_Exercise brief_
Check each line of the material for "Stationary" and report how many lines have it, with nothing added.

_Data for analysis_
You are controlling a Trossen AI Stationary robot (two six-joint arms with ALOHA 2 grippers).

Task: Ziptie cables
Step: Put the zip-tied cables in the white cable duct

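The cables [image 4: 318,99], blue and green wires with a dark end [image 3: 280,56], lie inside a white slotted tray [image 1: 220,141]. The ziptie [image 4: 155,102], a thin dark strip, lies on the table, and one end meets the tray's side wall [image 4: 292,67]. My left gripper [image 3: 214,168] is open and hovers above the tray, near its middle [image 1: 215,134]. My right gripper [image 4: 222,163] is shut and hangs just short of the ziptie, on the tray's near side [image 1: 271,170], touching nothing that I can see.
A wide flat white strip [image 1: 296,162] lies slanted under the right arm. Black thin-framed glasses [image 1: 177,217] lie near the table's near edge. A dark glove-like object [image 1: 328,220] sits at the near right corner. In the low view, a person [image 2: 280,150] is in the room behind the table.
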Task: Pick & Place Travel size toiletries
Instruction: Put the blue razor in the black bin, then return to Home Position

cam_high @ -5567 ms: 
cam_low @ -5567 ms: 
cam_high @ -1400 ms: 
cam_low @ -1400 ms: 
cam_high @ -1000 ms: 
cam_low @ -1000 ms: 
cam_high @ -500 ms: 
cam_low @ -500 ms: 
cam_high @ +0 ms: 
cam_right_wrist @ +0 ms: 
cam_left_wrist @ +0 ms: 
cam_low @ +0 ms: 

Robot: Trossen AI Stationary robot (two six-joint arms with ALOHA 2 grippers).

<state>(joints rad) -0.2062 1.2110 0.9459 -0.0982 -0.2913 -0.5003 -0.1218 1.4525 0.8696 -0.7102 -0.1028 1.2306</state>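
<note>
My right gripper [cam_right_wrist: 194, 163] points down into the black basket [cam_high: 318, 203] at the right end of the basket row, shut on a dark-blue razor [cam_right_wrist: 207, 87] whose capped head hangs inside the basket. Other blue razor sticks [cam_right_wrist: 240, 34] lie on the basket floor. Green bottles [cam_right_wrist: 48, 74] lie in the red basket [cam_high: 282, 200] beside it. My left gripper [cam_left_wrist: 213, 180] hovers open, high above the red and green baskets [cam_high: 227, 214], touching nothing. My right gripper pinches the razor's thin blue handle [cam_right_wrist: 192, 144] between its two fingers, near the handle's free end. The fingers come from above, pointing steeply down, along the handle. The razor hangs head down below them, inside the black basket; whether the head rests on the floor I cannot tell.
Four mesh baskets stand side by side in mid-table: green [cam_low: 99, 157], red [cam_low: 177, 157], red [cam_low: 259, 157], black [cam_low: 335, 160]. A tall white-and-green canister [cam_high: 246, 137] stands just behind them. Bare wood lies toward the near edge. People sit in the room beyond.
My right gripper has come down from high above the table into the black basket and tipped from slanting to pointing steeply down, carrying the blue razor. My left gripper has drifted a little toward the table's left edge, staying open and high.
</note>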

_Solution to this exercise_
2